David Meador, vice chairman and chief administrative officer of DTE Energy, recently announced his plan to retire from the company in March.
“In his 25 years at DTE Energy, Dave has had a tremendously positive impact on our company, our DTE family, and the communities where we live and serve,” said Jerry Norcia, president and CEO, DTE Energy. “He is a prime example of the impact people can have when they lead with heart. Dave has united the forces of business, government and non-profits to help people thrive and succeed.”
From 2001 to 2013, Meador served as DTE’s chief financial officer, focused on improving the company’s systems and processes to enable business success while keeping energy affordable for customers. After Meador took on leadership of DTE’s Supply Chain organization, the company became a national leader in supporting local businesses and expanding opportunities for woman- and minority-owned businesses. Since 2010, DTE has invested nearly $16 billion with Michigan businesses, creating and sustaining 54,000 local jobs. This success helped crystalize DTE’s aspiration to be the best in the world and the best for the world.
Meador has invested countless hours helping people from under-served and challenged communities. In addition to focusing DTE’s community outreach on jobs, equity and the environment, he co-chaired Detroit’s Workforce Development Board on its journey to connect 100,000 Detroiters with meaningful jobs.
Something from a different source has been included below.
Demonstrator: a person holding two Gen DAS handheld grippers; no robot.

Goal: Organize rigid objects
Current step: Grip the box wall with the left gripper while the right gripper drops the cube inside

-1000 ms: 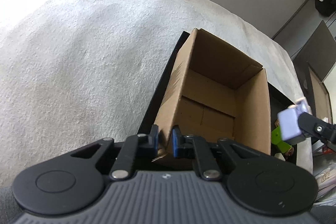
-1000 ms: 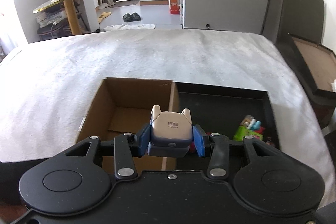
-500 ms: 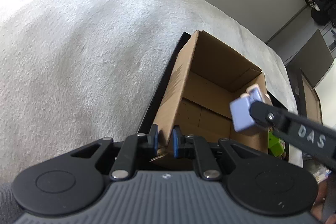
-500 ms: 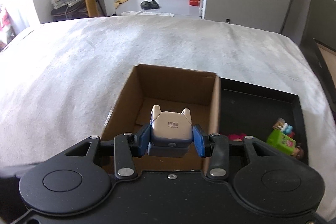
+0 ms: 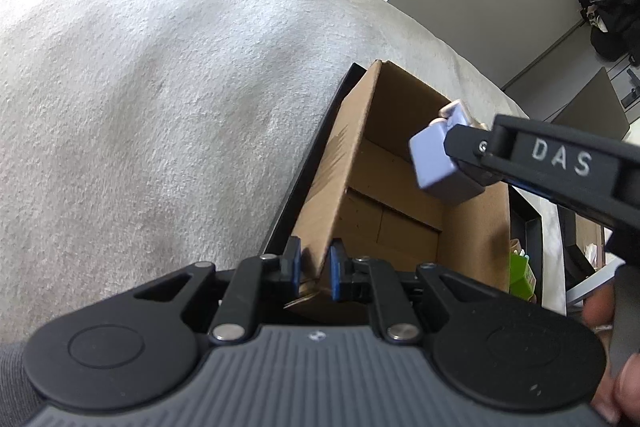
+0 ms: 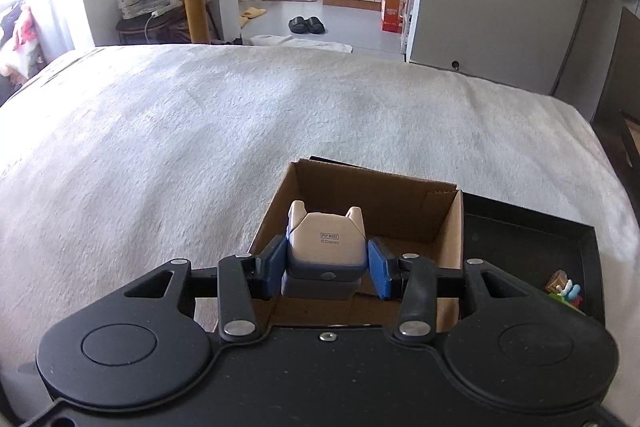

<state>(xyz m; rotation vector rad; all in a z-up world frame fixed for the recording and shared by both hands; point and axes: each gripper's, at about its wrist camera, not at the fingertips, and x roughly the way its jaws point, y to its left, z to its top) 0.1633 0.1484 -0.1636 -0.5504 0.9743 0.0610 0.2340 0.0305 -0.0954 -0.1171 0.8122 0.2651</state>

Closely connected with this work was Meador’s leadership in fundraising and revitalizing the Randolph and Breithaupt Career and Technical Education schools in Detroit to create a pipeline of skilled youth and adults – and connect them with in-demand, high-paying careers. Meador also served as an active board member of prominent economic development groups at the state, regional and city levels: the Michigan Economic Development Corp., the Detroit Regional Partnership and the Detroit Economic Growth Corp.
“When I started at the city, there were only three or four companies in town that were running significant summer jobs programs, and DTE was one of them, but students had to find these companies and apply individually,” said Detroit’s Mayor Mike Duggan. “I went to Dave Meador and said, ‘what if we had one program for the entire city to expand and streamline the process for students and companies?’ Now 8,000 Detroiters have that experience every year through Grow Detroit’s Young Talent. Dave was central to building what JP Morgan has called the ‘Best Summer Job Program in America.'”
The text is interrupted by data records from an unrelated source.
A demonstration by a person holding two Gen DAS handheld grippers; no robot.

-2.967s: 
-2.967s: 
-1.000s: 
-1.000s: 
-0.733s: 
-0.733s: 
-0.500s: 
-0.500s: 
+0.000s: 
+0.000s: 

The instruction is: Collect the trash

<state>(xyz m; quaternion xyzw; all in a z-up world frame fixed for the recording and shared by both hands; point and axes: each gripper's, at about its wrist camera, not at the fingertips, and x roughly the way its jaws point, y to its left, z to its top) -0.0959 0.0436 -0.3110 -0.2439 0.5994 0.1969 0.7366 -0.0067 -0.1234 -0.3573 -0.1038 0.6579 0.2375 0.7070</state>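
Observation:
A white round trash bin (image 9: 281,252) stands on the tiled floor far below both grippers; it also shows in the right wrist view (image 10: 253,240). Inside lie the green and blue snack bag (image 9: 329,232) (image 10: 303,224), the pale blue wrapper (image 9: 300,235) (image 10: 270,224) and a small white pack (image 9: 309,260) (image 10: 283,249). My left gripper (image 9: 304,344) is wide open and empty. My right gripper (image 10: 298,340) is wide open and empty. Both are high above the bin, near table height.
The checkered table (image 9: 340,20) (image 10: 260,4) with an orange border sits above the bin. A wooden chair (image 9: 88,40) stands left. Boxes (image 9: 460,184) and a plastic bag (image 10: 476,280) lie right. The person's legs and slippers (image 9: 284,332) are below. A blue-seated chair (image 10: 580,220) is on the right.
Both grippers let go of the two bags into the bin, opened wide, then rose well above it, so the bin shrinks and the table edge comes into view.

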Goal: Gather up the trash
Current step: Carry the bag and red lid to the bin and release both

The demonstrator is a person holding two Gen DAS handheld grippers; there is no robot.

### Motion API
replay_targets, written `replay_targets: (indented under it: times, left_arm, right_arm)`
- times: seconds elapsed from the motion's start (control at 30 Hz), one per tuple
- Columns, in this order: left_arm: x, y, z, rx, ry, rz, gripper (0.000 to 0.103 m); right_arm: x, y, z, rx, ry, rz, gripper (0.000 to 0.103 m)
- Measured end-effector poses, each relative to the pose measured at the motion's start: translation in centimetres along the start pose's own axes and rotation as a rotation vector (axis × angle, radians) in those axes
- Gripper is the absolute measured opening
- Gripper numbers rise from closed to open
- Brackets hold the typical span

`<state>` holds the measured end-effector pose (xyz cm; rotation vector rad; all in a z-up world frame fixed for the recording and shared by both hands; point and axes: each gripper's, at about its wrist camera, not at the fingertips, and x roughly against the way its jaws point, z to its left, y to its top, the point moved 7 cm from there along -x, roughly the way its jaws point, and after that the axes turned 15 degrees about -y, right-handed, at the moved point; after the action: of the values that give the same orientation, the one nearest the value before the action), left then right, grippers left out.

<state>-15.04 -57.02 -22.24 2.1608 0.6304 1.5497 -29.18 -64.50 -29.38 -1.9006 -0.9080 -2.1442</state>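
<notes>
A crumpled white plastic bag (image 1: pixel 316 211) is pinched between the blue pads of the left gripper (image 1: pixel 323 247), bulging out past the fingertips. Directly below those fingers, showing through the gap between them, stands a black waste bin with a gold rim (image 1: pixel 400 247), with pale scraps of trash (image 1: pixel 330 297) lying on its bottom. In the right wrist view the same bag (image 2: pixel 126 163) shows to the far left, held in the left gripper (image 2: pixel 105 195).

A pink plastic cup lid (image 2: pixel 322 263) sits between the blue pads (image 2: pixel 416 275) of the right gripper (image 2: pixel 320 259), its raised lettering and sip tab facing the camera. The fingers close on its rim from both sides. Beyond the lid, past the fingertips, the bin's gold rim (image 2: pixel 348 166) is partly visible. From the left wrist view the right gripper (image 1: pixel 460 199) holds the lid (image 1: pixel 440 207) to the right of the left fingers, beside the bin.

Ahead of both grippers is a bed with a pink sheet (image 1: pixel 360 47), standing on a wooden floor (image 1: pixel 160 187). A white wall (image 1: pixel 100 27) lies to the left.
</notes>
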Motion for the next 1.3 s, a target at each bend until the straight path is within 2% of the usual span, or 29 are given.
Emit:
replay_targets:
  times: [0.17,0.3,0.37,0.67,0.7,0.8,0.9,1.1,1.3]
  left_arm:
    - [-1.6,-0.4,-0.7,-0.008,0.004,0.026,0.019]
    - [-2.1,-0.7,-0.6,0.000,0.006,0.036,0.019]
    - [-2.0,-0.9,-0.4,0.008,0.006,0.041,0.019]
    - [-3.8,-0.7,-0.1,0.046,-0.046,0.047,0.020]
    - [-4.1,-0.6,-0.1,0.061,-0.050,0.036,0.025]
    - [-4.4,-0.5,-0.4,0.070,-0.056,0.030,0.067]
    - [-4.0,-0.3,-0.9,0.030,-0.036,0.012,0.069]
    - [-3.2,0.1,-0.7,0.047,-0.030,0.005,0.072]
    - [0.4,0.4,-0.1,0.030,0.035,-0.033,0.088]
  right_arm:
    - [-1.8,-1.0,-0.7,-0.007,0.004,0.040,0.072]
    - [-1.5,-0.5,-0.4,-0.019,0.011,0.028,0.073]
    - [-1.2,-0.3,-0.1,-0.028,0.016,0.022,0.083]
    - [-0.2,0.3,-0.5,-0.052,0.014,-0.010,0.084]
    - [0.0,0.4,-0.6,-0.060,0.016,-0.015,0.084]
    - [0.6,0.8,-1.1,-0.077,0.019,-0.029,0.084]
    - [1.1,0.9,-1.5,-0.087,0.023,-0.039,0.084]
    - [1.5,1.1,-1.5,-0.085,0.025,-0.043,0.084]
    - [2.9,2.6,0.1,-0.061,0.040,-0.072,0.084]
At the onset of the pandemic, Meador worked with local leaders to create Detroit Means Business (DMB), which has provided resources and expertise to thousands of small businesses – first to enable them to safely reopen, and then to successfully operate amid changing conditions. DMB has become a permanent part of Detroit’s small business program.
As co-founder of the Autism Alliance of Michigan (AAoM), Dave drove landmark legislation in Michigan to expand access to evidence-based autism therapies and to update the service dog law. Since its inception in 2010, AAoM has raised more than $40M for services to people on the autism spectrum.
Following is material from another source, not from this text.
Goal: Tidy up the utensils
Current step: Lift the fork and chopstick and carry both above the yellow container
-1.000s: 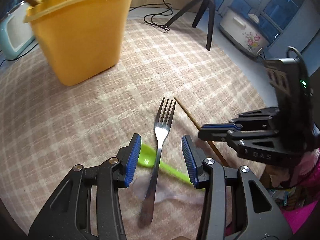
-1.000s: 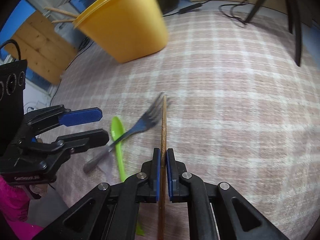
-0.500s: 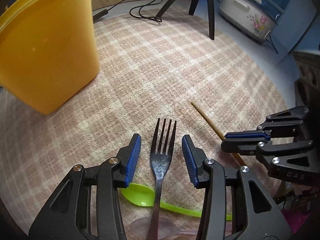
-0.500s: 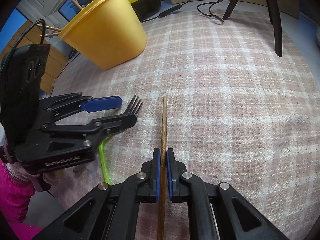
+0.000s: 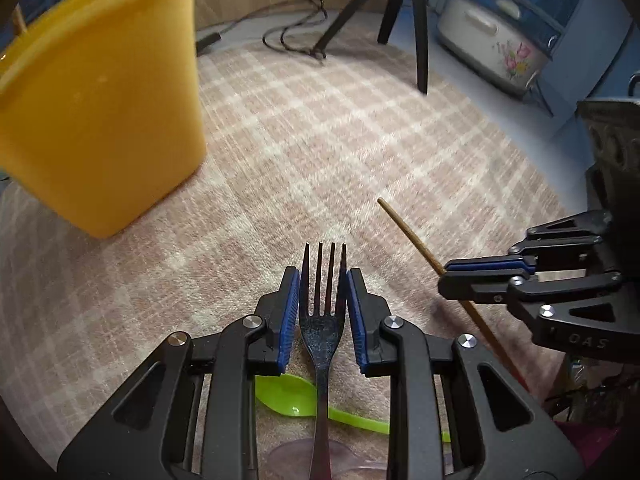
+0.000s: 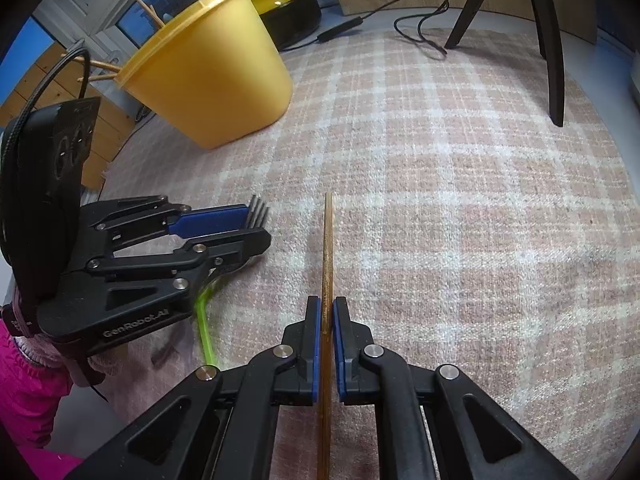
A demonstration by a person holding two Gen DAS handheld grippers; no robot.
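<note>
My left gripper point(image 5: 322, 280) has its blue fingers point(image 5: 289, 316) closed in on the fork point(image 5: 322, 328), pressed against both edges of the fork's head, tines pointing straight ahead out past the fingertips. The fork's handle runs back under me, crossing over the green spoon point(image 5: 292, 398) that lies on the checked cloth point(image 5: 320, 152) covering the bench. A pale translucent spoon point(image 5: 292, 454) sits just beneath that, partly hidden by my frame.

My right gripper point(image 6: 327, 312) is nearly fully closed, fingers point(image 6: 314, 340) clamped on the wooden chopstick point(image 6: 328, 248), which sticks forward along the cloth's plaid and also extends back below the fingers. From the left view the chopstick angles up and to the left out of those fingers.

The yellow bucket point(image 6: 212, 84) stands ahead and to the left, with wooden sticks point(image 6: 98, 68) poking out of its top. Black tripod legs point(image 6: 548, 40) and a cable point(image 6: 420, 28) sit at the far edge of the cloth.
</note>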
“The most successful companies care about more than profits. A sincere focus on equipping employees to improve the communities where they live and serve will create an organization full of people passionate about their work,” said Meador. “It’s a virtuous cycle that benefits everyone inside and outside the company.”
In true DTE fashion, Meador plans to continue working to boost equity and employment in Michigan, joining thousands of DTE alumni who continue volunteering their time and energy after they retire.
“You might say that I’m not retiring, I’m refiring,” said Meador. “My goal is to make Michigan a top 10 place to live, work and raise a family. Not just for my five grandchildren and my adult daughter with autism, but for everyone. To do that, we must truly act on diversity, equity and inclusion.”